Recently, he lost some of his hives outside the town of Mumne. He lodged a complaint at the police station at Beino. But he expects the investigation will lead nowhere, because “so far no one has been arrested,” despite scores of complaints before the public prosecutor in the North.
He therefore calls on “the ministers of agriculture and interior, the security forces and the relevant official authorities to work on ending the phenomenon of hive stealing, which is now prevalent because thieves have made it their business to carry out this destructive work.”

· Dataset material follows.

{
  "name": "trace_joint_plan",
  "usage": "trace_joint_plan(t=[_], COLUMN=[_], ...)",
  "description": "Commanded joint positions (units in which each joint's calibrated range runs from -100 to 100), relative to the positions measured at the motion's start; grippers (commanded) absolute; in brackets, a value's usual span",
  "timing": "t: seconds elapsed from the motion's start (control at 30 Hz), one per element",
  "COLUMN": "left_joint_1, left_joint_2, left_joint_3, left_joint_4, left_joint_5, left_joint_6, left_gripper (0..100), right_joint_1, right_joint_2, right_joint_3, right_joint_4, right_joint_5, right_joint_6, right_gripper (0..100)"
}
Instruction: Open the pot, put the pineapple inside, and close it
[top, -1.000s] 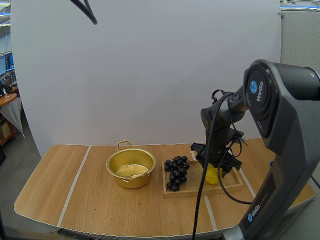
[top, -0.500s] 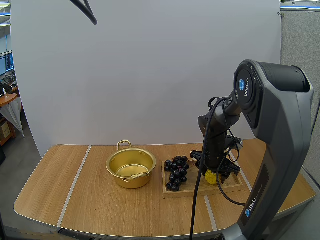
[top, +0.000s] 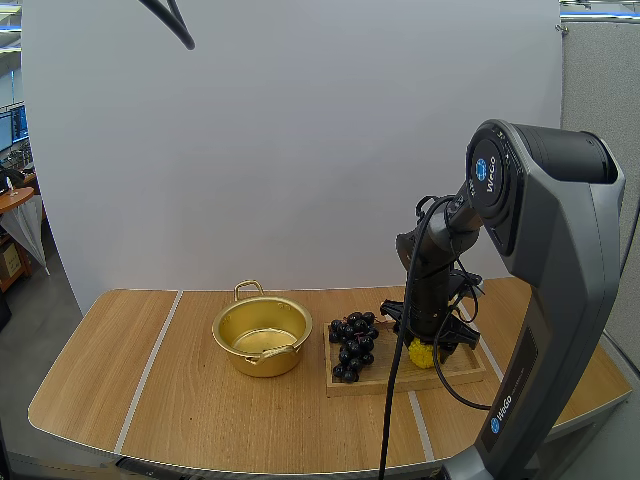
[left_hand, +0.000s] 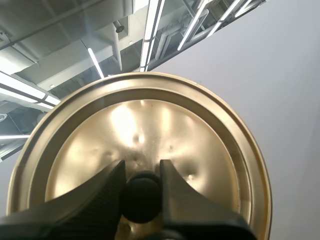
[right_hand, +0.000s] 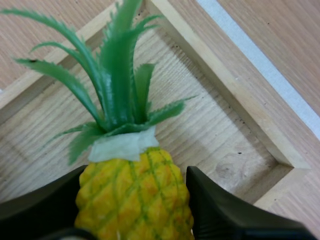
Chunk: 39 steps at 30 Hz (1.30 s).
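Observation:
A small yellow pineapple (right_hand: 134, 185) with green leaves (right_hand: 112, 75) lies in the wooden tray (right_hand: 235, 125). My right gripper (right_hand: 134, 212) is down over it, and its black fingers (right_hand: 225, 210) press the fruit's body from both sides. In the high view the right gripper (top: 425, 338) stands on the pineapple (top: 421, 354) at the right end of the tray (top: 390, 380). The gold pot (top: 260, 336) sits uncovered to the left of the tray. My left gripper (left_hand: 141, 175) holds the gold lid (left_hand: 200, 150) up in the air, pinching its black knob (left_hand: 141, 197).
A bunch of dark grapes (top: 353, 346) lies at the left end of the tray, between the pot and the pineapple. The right arm's large grey body (top: 560, 300) rises at the table's right side. Bare wooden tabletop (top: 130, 380) extends left of the pot.
The right arm has swung in and lowered its gripper onto the pineapple. Over the last half second it has barely moved. Pot, grapes and tray stay put.

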Motion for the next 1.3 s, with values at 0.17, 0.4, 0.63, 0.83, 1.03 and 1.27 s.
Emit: trace_joint_plan(t=[0.17, 0.4, 0.63, 0.83, 1.03, 1.27], left_joint_1=[-0.20, -0.20, -0.20, -0.20, -0.20, -0.20], left_joint_2=[-0.10, -0.10, -0.10, -0.10, -0.10, -0.10], left_joint_3=[-0.43, -0.43, -0.43, -0.43, -0.43, -0.43], left_joint_4=[0.31, 0.31, 0.31, 0.31, 0.31, 0.31], left_joint_5=[-1.48, -1.48, -1.48, -1.48, -1.48, -1.48], left_joint_6=[-0.64, -0.64, -0.64, -0.64, -0.64, -0.64], left_gripper=[0, 0, 0, 0, 0, 0], right_joint_1=[-0.29, -0.29, -0.29, 2.99, 9.71, 11.36], right_joint_2=[-0.37, -3.89, -16.08, -28.96, -41.45, -54.21], right_joint_3=[-0.35, -2.74, -8.84, -11.24, -11.24, -11.24], right_joint_4=[-1.39, -1.27, 1.75, 7.44, 9.05, 9.34], right_joint_5=[0.95, 1.51, 1.79, 1.43, 5.89, 16.95], right_joint_6=[0.05, -2.96, -16.79, -29.77, -38.32, -34.60], right_gripper=[0, 0, 0, 0, 0, 0])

Khatib considers this plea to be “more than urgent, particularly because beekeepers this year suffered serious losses when the bees were struck with American foulbrood.” This infectious disease has no cure apart from large scale burning of hives.
In this context, he makes another plea, this time to “the Ministry of Agriculture to implement strict measures against any beekeeper who does not burn his infected hives. This is because of the harm caused by the infection spreading to other hives.”
Theft and American foulbrood are not even the full extent of their problems. There is also the illegal harvesting of nectar producing plants.
Here, beekeeper Hasan Diab, who comes from Old Akkar, calls on the relevant authorities to take the necessary measures to stop this practice, because these plants are the primary source of nutrition for the bees.
He points to the “law made during the time of the previous Minister of Agriculture, Shawki Fakhoury, which prohibited the trafficking of these plants.” Diab is distressed to see cars “laden with bags of thyme and other plants taken by wholesalers who export them to Gulf countries.”
“Traffickers have cleared the coastal areas of these plants and now it is our turn in the mountain areas,” he says.
In Kobayat, one of the largest beehive owners, Andre al-Hamawi, complains about the use of herbicides which are fatal to enormous numbers of bees. He also objects to the use of the pesticide Lanate, which destroys all kinds of animals which cannot avoid the deadly poison because it is odorless.
However, the most prevalent complaint from all beekeepers is over the ineffectiveness of the drugs used by the Ministry of Agriculture to treat the Varroa disease.
This is, however, denied by Muhammad Taleb, the agriculture ministry official in Akkar, who says: “Some beekeepers do not use these medicines correctly, and this reduces their effectiveness.”
This article is an edited translation from the Arabic Edition.